Task to complete
Your answer must be the full listing below, repeated exactly, with no pictures in it.

Available data
____________________

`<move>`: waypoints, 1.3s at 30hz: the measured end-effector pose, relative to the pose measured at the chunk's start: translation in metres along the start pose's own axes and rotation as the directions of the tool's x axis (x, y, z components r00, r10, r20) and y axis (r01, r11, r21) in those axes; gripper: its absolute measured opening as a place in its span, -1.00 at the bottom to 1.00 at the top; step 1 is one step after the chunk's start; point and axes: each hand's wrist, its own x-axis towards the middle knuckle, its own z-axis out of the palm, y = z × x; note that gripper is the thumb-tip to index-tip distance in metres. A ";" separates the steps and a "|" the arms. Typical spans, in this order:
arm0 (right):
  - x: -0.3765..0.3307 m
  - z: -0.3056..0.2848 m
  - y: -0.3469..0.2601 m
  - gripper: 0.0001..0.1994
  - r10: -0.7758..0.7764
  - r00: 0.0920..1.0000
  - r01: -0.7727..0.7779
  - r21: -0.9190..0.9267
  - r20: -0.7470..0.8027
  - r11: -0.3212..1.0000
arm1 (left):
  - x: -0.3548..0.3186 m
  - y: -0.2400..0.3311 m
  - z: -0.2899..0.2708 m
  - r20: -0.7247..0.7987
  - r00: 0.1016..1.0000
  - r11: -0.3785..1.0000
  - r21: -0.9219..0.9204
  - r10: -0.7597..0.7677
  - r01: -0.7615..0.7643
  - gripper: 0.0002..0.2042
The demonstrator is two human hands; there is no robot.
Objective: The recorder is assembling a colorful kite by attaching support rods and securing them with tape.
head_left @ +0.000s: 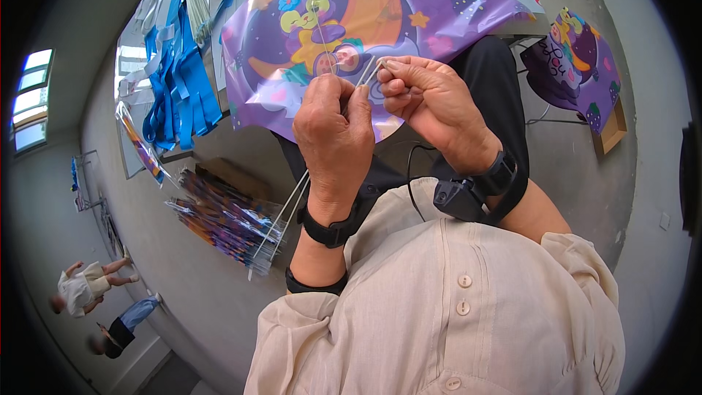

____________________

Exercise result
`<move>`: waypoints, 1.3s at 30hz: the measured end-effector pose, relative to the pose measured at the chunk's start: translation in metres along the start pose's own axes and rotation as the directions of the tool's x axis (x, y, z components r00, r10, r20) and y axis (r01, r11, r21) in those axes; gripper: its absolute measured opening as a place in its span, -1.00 at the bottom to 1.00 at the top; step 1 is one step after the chunk's start; point and axes: each hand's wrist, its own x-axis towards the middle knuckle, its own z-axis out of the palm, y = z × x; note that gripper is the thumb-tip to index-tip distance in metres. A ";" separates the steps and a "|" the arms. Typical spans, in this order:
arm0 (right):
  - x: -0.3765..0.3307 m
  - z: -0.3056..0.2848 m
  - y: -0.3469..0.2601 m
  - gripper: 0.0001..0.1994
  - r10: -0.7758..0.7764
  - r00: 0.0920..1.0000
  - r01: -0.7727..0.7779
  - r21: -0.9190..0.9267
  - r20: -0.7470..0.8027
  - r11: -0.3212..1.0000
arm1 (left):
  - x: -0.3548..0.3186 m
  - y: -0.2400..0.3311 m
  - z: -0.2899..0.2708 m
  - r20: -0.7247..0.7987
  - r00: 0.1016..1.0000
  - r11: -0.3785..1.0000
  - r21: -0.9219..0.9204
  - r10: -0.7597..0.7677
  - r01: -0.7615..0.7643
  - gripper: 0.0002..0.2042
The demonstrator is two human hands; there is no robot.
Objective: The recorder is assembling a colorful kite by attaching support rods and securing them with tape.
head_left @ +0.000s: 

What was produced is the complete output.